> [Task details]: The stretch from the line with "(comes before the" through the line with "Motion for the" in the records below: write it out exactly, and nothing else.

══ Supplied data

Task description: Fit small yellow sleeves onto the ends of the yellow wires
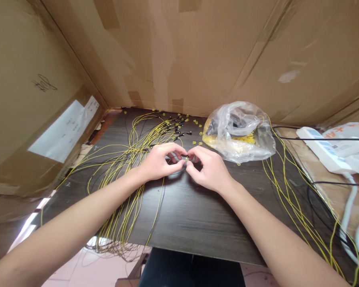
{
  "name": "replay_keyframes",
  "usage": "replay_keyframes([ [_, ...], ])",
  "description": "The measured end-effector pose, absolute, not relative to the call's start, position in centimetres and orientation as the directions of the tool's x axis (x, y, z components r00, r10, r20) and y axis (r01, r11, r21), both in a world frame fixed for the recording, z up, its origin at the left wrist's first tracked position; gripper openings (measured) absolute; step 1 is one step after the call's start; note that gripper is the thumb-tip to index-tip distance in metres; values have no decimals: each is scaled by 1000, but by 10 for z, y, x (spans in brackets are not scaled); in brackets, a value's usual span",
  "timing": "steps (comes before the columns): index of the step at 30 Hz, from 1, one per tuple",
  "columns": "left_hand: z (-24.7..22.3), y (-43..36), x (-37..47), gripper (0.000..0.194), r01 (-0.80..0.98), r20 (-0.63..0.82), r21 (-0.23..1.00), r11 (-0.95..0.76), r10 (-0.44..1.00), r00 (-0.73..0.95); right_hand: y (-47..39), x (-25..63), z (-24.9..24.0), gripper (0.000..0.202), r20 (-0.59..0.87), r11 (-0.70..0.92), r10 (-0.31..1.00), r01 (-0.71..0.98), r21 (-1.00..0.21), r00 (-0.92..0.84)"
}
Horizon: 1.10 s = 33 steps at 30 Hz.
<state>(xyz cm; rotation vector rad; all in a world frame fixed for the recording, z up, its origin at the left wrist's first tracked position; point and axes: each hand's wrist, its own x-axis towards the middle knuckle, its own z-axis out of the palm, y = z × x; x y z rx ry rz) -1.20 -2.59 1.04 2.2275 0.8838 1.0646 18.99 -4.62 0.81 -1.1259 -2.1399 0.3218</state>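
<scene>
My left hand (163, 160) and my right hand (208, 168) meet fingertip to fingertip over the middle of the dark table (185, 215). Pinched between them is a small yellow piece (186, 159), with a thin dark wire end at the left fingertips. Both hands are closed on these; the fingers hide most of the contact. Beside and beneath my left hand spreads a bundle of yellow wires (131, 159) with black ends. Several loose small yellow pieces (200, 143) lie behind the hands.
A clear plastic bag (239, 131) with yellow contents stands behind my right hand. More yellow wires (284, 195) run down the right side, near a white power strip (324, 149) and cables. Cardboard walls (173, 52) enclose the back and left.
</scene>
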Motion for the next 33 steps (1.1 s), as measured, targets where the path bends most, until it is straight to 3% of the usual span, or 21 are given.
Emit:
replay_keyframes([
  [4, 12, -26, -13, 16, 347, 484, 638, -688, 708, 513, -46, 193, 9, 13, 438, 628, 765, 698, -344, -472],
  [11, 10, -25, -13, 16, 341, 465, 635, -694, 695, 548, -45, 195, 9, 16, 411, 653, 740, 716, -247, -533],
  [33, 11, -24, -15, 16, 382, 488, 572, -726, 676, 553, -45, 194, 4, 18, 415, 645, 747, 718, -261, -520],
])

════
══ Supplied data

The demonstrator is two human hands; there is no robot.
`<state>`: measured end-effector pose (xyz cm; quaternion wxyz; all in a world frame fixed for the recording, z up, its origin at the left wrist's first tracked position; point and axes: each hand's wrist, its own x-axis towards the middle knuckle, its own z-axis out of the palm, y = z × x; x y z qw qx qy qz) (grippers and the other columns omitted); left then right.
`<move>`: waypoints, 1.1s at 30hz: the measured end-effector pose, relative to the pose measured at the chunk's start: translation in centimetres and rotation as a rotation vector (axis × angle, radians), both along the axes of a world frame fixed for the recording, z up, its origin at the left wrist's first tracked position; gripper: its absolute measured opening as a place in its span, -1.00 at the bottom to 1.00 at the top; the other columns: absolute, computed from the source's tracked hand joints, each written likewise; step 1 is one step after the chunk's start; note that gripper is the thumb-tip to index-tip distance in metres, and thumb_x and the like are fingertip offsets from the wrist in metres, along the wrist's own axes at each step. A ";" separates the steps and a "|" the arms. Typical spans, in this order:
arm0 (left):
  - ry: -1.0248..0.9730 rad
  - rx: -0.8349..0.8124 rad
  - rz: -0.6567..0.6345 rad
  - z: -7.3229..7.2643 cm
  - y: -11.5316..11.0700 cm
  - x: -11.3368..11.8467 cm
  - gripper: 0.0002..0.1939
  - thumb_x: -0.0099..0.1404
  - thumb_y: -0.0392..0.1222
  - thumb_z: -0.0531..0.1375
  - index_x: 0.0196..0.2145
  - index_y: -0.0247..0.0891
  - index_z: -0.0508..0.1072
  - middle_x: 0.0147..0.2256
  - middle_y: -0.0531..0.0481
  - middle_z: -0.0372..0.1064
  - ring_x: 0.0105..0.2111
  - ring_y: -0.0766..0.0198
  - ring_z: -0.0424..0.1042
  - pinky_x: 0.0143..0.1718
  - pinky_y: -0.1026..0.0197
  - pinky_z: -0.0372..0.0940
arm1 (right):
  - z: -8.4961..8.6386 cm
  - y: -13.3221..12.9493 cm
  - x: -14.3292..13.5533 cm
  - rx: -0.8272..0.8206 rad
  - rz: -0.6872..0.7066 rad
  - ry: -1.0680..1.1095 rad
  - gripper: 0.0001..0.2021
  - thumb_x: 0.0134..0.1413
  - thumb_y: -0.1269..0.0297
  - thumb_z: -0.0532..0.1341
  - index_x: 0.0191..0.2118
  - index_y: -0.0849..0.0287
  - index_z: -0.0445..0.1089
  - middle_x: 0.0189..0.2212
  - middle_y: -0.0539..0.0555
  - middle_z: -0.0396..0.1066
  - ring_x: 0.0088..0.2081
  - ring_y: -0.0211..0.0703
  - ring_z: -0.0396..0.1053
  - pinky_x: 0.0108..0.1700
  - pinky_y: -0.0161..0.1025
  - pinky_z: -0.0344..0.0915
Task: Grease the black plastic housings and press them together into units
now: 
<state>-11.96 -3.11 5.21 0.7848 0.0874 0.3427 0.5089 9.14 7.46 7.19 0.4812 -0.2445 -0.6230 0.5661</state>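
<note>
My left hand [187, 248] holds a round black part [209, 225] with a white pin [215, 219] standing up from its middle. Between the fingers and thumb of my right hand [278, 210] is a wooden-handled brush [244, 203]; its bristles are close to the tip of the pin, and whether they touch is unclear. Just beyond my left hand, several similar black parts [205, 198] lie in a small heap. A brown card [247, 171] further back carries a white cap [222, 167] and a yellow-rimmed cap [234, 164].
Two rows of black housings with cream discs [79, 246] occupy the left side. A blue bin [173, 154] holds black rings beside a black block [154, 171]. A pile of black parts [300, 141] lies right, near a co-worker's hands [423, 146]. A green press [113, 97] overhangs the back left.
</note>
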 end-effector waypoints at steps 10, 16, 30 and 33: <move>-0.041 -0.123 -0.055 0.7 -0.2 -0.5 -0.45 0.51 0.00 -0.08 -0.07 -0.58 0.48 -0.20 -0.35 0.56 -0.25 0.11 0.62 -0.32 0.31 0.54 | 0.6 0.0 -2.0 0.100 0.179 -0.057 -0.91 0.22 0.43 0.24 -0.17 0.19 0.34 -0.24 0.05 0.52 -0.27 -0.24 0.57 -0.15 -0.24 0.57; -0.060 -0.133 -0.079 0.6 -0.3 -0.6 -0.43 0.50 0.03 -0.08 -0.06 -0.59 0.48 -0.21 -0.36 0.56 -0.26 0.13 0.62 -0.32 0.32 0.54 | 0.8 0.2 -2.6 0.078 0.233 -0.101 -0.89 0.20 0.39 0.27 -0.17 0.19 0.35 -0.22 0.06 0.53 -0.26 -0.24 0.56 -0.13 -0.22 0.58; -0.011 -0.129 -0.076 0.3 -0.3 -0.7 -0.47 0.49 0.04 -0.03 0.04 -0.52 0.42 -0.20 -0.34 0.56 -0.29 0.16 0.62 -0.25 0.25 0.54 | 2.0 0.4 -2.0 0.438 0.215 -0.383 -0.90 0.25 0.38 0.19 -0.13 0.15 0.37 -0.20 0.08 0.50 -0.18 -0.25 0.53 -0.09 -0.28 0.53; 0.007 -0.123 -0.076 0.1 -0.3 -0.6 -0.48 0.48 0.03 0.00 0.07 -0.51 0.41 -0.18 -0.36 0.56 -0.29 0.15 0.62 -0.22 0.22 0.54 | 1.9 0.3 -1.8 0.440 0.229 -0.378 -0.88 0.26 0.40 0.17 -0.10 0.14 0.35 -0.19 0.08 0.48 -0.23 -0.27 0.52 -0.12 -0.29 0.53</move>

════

> [Result]:
  "timing": "steps (comes before the columns): index of the step at 30 Hz, from 1, one per tuple",
  "columns": "left_hand: z (-24.7..22.3), y (-43..36), x (-37..47), gripper (0.000..0.194), r01 (-0.80..0.98), r20 (-0.63..0.82), r21 (-0.23..1.00), r11 (-0.95..0.76), r10 (-0.44..1.00), r00 (-0.73..0.95); right_hand: y (-47..39), x (-25..63), z (-24.9..24.0), gripper (0.000..0.202), r20 (-0.59..0.87), r11 (-0.70..0.92), r10 (-0.31..1.00), r01 (-0.71..0.98), r21 (-1.00..0.21), r00 (-0.92..0.84)"
}
Horizon: 1.10 s = 33 steps at 30 Hz.
<state>(xyz cm; rotation vector rad; all in a world frame fixed for the recording, z up, its origin at the left wrist's first tracked position; point and axes: each hand's wrist, its own x-axis towards the middle knuckle, its own z-axis out of the palm, y = z × x; x y z rx ry rz) -1.20 -2.59 1.04 2.2275 0.8838 1.0646 18.99 -4.62 0.81 -1.1259 -2.1399 0.3218</state>
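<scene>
My left hand (163, 160) and my right hand (208, 168) meet fingertip to fingertip over the middle of the dark table (185, 215). Pinched between them is a small yellow piece (186, 159), with a thin dark wire end at the left fingertips. Both hands are closed on these; the fingers hide most of the contact. Beside and beneath my left hand spreads a bundle of yellow wires (131, 159) with black ends. Several loose small yellow pieces (200, 143) lie behind the hands.
A clear plastic bag (239, 131) with yellow contents stands behind my right hand. More yellow wires (284, 195) run down the right side, near a white power strip (324, 149) and cables. Cardboard walls (173, 52) enclose the back and left.
</scene>
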Motion for the next 33 steps (1.1 s), as measured, targets where the path bends most, until it is straight to 3% of the usual span, or 21 are given.

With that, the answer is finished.